■ What the exercise asks:
Pictures excluded, reproduce exactly the lines below from the one with "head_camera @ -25" through the one with "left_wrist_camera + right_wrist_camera", both included.

*** Records for the exercise

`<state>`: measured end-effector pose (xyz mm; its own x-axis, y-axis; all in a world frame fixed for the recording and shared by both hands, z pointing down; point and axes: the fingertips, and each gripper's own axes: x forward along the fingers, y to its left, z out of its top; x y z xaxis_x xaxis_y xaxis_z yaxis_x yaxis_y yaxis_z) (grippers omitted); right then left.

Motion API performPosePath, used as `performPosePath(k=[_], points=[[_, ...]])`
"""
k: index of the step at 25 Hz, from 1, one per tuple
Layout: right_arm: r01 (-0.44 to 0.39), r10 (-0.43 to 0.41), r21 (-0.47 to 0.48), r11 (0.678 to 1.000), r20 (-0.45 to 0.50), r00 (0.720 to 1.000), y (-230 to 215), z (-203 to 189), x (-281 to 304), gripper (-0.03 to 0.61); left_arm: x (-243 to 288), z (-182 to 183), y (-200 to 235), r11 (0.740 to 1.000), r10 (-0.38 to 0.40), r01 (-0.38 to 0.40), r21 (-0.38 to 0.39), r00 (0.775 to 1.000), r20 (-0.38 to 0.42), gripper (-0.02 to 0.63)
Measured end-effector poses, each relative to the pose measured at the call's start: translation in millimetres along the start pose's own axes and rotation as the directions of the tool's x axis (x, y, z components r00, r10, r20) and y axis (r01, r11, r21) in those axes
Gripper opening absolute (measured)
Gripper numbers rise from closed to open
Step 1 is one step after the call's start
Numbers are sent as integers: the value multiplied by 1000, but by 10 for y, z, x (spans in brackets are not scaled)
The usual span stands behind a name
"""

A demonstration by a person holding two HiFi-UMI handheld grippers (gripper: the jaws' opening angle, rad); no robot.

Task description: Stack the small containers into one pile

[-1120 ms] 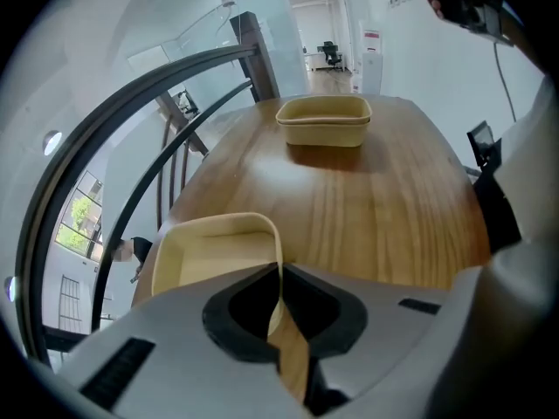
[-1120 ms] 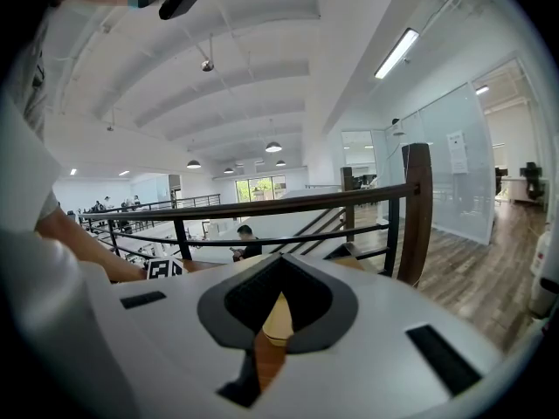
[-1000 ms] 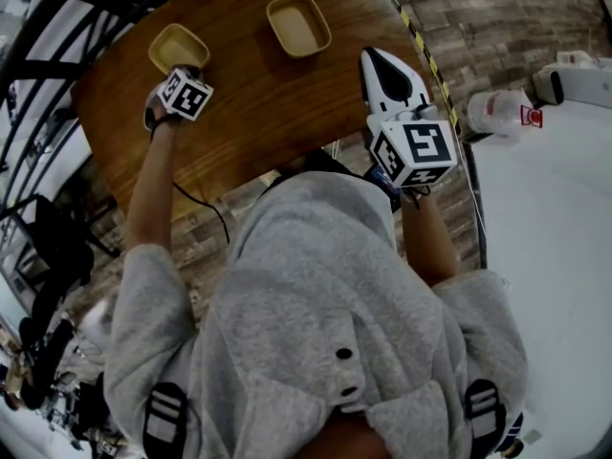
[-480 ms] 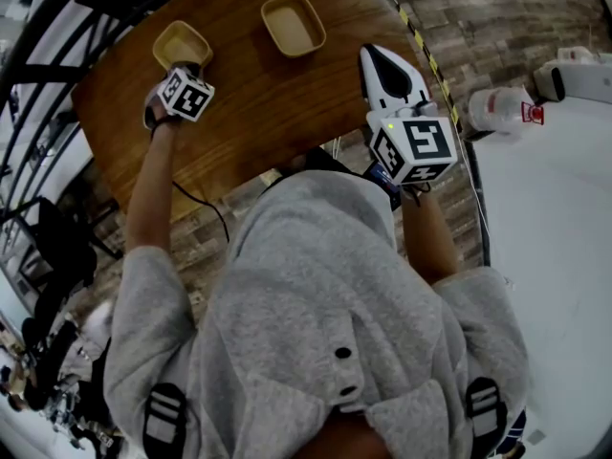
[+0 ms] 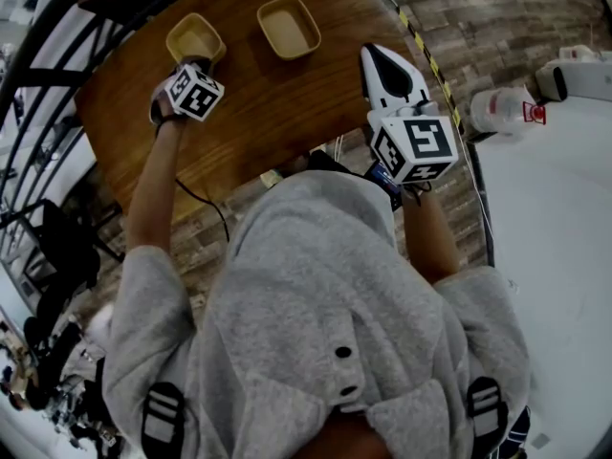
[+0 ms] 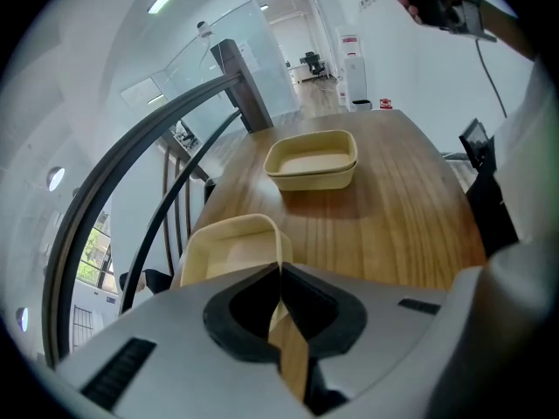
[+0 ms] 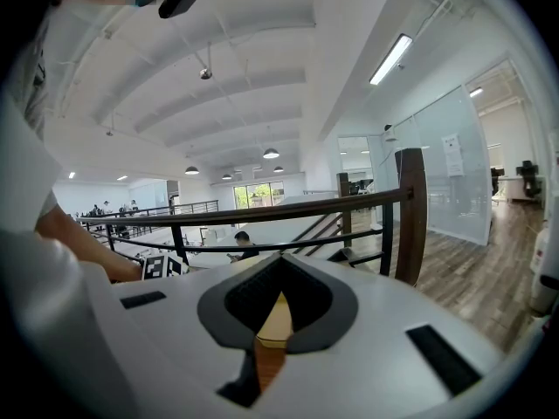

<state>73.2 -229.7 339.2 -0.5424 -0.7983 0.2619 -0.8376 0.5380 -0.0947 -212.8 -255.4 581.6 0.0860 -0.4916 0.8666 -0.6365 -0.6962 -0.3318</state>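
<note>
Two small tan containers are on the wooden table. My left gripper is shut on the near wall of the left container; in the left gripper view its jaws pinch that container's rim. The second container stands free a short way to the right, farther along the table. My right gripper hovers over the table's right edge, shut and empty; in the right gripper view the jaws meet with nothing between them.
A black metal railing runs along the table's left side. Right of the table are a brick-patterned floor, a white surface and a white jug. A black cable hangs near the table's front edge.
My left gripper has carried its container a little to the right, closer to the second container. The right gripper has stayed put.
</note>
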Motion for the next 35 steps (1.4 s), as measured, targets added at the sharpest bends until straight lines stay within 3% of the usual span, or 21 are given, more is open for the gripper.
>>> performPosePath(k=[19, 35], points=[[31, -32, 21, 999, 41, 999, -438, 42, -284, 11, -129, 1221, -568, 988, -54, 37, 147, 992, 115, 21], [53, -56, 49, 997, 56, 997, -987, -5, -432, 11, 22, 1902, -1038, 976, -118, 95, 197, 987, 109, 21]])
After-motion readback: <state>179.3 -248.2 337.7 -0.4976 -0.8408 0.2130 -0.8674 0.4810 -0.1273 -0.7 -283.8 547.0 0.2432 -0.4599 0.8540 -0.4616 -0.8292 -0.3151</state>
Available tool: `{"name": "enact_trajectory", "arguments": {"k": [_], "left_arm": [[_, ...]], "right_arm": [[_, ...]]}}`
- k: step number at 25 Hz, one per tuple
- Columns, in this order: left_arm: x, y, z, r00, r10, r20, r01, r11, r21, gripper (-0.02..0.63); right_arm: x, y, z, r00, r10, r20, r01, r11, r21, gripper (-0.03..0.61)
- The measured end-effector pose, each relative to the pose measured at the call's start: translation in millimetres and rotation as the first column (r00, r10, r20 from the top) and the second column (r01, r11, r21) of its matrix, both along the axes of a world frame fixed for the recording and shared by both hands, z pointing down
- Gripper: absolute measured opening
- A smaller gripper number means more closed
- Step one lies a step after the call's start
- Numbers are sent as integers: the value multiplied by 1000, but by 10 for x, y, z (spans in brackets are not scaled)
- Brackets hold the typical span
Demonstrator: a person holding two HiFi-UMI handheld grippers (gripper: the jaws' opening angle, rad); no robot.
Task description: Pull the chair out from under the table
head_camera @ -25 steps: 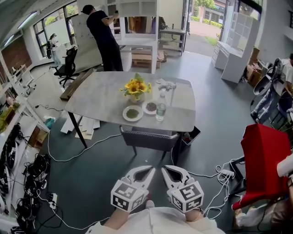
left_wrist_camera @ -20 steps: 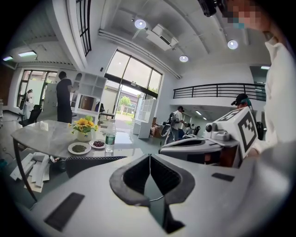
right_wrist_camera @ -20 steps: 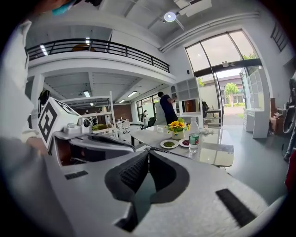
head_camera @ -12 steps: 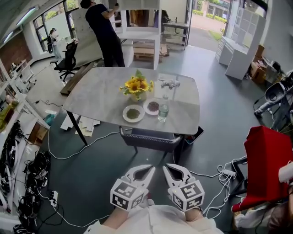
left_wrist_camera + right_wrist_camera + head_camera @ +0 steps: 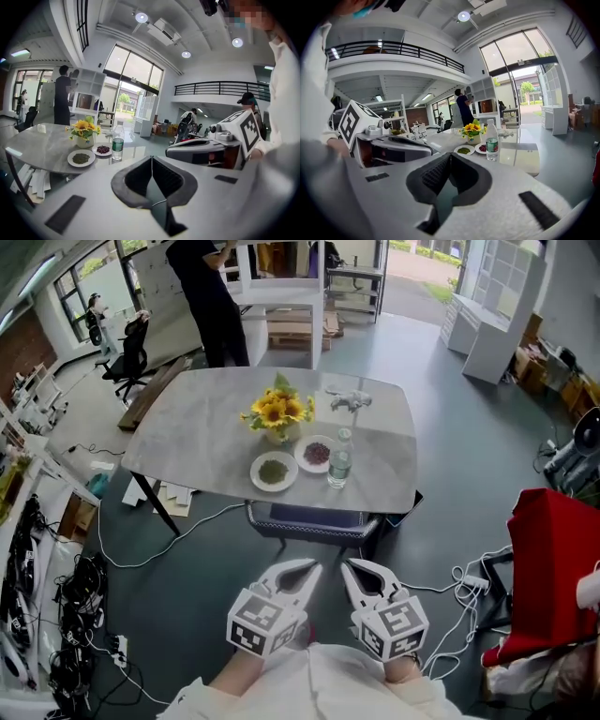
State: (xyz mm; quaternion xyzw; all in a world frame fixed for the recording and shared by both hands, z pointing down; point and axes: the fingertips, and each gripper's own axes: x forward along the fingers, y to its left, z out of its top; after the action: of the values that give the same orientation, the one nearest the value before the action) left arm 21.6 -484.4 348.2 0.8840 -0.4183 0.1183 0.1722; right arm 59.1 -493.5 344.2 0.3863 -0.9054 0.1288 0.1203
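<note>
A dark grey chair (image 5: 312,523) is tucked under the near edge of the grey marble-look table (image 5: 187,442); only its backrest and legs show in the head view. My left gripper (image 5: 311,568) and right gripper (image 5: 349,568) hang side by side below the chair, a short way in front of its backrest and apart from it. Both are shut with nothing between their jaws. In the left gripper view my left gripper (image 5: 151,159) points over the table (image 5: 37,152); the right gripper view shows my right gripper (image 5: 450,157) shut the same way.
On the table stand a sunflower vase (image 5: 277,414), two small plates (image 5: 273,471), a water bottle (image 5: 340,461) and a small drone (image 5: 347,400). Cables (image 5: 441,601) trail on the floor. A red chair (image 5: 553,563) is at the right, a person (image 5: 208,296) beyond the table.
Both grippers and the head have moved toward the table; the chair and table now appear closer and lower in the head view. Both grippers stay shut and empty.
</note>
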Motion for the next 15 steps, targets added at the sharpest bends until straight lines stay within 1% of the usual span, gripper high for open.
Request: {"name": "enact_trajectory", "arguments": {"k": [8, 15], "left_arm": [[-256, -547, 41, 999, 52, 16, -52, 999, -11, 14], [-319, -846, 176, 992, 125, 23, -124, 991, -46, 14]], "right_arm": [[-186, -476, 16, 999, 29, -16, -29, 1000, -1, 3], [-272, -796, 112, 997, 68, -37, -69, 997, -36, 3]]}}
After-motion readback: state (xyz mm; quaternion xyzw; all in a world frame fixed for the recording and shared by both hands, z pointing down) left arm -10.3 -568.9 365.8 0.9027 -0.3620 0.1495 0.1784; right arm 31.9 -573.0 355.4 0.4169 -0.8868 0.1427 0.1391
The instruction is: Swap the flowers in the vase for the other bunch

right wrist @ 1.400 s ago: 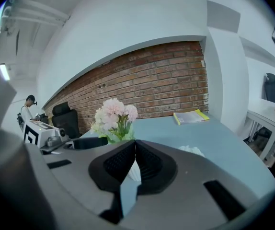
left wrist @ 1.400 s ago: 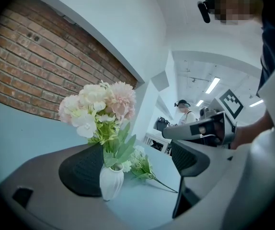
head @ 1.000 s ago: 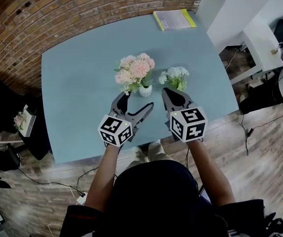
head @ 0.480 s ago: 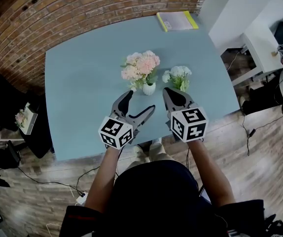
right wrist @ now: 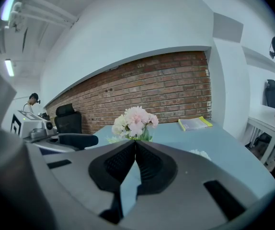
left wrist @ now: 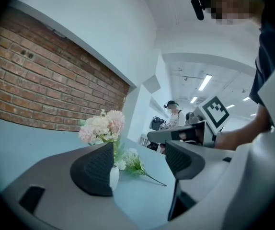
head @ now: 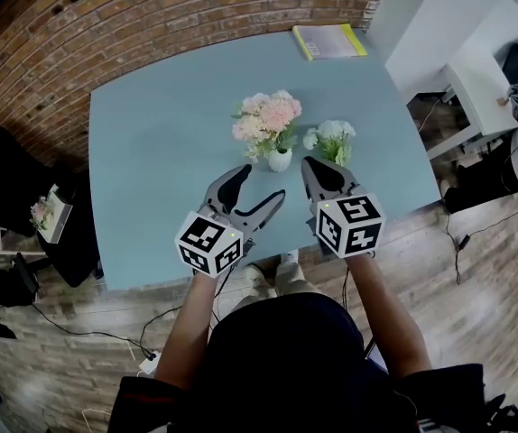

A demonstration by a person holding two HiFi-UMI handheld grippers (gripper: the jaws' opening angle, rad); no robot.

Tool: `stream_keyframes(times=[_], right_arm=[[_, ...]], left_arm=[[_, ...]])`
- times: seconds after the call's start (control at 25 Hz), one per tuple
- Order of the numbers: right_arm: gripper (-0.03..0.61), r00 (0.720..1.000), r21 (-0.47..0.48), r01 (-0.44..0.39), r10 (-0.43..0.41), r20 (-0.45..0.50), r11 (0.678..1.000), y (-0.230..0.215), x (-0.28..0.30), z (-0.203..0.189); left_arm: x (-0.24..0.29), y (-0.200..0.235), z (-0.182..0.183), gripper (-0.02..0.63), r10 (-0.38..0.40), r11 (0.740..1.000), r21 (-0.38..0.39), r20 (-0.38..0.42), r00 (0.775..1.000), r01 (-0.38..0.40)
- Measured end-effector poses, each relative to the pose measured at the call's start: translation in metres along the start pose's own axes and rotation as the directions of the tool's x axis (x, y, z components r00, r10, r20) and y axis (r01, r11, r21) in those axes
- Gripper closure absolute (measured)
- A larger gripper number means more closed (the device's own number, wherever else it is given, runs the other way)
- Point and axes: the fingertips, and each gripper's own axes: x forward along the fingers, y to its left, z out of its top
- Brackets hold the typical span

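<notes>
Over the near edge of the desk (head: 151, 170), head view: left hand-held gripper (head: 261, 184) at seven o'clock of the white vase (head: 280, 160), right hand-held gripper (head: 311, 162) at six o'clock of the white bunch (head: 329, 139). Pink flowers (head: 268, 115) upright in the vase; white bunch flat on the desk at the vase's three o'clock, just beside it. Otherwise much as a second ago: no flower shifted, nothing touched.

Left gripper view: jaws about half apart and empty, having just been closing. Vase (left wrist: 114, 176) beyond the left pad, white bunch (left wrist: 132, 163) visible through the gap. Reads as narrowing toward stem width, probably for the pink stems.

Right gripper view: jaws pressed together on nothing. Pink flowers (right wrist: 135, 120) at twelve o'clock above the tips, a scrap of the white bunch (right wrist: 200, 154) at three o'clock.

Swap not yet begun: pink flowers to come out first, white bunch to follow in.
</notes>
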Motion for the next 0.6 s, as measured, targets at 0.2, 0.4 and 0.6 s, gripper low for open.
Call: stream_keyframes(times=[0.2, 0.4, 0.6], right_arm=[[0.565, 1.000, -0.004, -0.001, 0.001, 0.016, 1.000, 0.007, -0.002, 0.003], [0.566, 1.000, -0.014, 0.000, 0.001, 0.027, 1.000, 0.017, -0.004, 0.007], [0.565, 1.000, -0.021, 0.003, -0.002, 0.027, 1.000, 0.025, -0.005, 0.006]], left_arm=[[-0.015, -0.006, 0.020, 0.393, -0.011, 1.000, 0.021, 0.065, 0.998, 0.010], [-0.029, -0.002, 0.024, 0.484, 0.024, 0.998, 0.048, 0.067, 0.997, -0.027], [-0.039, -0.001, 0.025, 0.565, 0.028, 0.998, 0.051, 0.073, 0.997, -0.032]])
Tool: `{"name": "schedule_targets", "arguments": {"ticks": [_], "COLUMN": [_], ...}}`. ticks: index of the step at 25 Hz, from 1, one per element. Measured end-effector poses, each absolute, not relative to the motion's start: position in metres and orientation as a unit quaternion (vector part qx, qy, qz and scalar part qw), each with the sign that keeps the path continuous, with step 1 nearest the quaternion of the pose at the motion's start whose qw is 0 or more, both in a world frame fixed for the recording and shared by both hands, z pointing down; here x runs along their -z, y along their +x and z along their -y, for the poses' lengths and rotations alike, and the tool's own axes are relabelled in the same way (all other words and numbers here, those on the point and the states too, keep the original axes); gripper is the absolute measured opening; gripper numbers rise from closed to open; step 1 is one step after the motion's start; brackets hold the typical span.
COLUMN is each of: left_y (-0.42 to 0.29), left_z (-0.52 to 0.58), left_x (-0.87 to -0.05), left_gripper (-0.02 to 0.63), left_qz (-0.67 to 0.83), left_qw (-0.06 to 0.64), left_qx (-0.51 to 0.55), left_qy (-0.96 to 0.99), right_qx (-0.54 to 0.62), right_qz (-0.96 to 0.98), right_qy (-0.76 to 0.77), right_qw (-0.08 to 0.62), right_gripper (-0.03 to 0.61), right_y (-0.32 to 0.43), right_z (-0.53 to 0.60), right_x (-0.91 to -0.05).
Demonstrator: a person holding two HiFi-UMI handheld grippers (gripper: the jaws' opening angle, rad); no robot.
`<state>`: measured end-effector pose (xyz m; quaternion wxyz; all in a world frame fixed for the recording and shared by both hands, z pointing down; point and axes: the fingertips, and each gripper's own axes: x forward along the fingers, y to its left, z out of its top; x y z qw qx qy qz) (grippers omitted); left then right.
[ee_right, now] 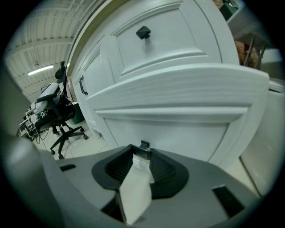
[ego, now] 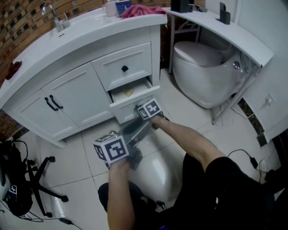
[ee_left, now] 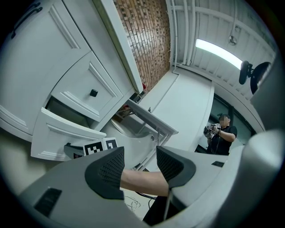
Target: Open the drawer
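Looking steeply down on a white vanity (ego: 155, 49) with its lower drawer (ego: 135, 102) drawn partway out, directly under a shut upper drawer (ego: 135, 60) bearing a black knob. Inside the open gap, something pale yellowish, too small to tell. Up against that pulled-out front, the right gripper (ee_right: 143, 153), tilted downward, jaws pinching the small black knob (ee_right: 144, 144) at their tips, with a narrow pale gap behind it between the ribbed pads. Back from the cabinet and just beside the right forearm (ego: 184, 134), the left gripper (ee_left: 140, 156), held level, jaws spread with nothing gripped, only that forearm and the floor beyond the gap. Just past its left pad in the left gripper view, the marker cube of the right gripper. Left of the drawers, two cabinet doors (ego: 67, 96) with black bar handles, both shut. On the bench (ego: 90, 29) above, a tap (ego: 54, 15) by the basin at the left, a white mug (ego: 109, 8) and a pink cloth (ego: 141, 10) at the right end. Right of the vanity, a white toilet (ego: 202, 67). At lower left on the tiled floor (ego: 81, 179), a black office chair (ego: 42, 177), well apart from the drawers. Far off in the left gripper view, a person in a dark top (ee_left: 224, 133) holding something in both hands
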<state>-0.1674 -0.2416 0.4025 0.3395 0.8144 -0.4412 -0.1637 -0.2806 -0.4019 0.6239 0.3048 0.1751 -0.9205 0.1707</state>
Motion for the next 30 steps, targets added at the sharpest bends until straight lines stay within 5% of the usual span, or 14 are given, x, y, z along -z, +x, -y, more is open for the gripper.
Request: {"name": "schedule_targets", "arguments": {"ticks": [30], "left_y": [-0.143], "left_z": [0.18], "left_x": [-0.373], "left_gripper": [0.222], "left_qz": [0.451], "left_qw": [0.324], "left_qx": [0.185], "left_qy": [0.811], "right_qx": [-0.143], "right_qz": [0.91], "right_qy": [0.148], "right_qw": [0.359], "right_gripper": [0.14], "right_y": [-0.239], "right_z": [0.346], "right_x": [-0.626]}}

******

■ Solved problem:
head_camera @ -25 steps: 
left_wrist_camera @ -20 steps: 
right_wrist_camera @ -20 steps: 
head_camera @ -12 steps: 
left_wrist_camera + right_wrist_camera + head_camera @ +0 steps: 

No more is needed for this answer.